Some of the carbon, both organic and inorganic (i.e., calcium carbonate shells) produced by marine biota and transferred to the deep oceans settles out onto the sea floor and accumulates there, eventually forming sedimentary rocks. The magnitude of this flow is small — about 0.6 Gt C/yr — relative to the total amount transferred by sinking from the surface waters — 10 Gt C/yr. The reason for this difference is primarily because the deep waters of the oceans dissolve calcium carbonate shell materials; below about 4 km, the water is so corrosive that virtually no calcium carbonate material can accumulate on the seafloor. In addition, some of the organic carbon is consumed by organisms living in the deep waters and within the sedimentary material lining the sea floor. This consumption results in the release of CO2 into the bottom waters and thus decreases the amount of carbon that is removed from the ocean through this process. It is worth noting that the process of organic carbon consumption on the seafloor is another microbial process and is very similar to the soil respiration flow described earlier. Since the microbes living on the seafloor require oxygen to efficiently accomplish this task, the supply of oxygen to the seafloor by deep currents is an important part of this process.

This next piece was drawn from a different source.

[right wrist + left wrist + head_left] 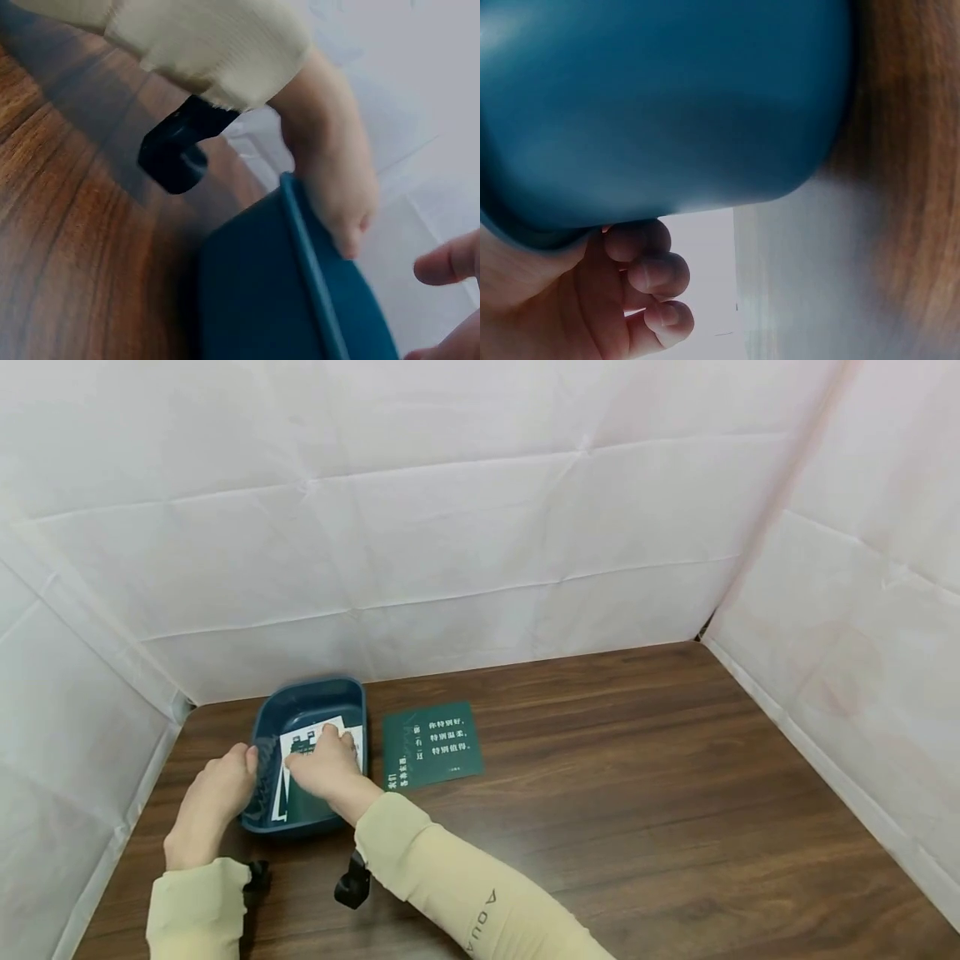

Volcanism and Metamorphism
When sedimentary rocks deposited on oceanic crust are subducted at a trench where two tectonic plates of Earth’s surface converge, they may melt or undergo metamorphism; in either case, the carbon stored in calcium carbonate -- limestone -- is liberated in the form of CO2, which ultimately is released at the surface. The CO2 may come out when a volcano erupts, or it may slowly diffuse out from the interior via hot springs, but in both cases, it represents a transfer of carbon from the reservoir of sedimentary rocks to the atmosphere. The magnitude of this flow is quite small and is adjusted here to a value of 0.6 Gt C/yr in order to create a model in steady state. This flow is defined as a constant in the model, although in reality, it will vary according to the timing of large volcanic eruptions. An extremely large volcanic eruption may emit carbon at a rate of around 0.2 Gt C/yr for a year or two, creating a minor fluctuation.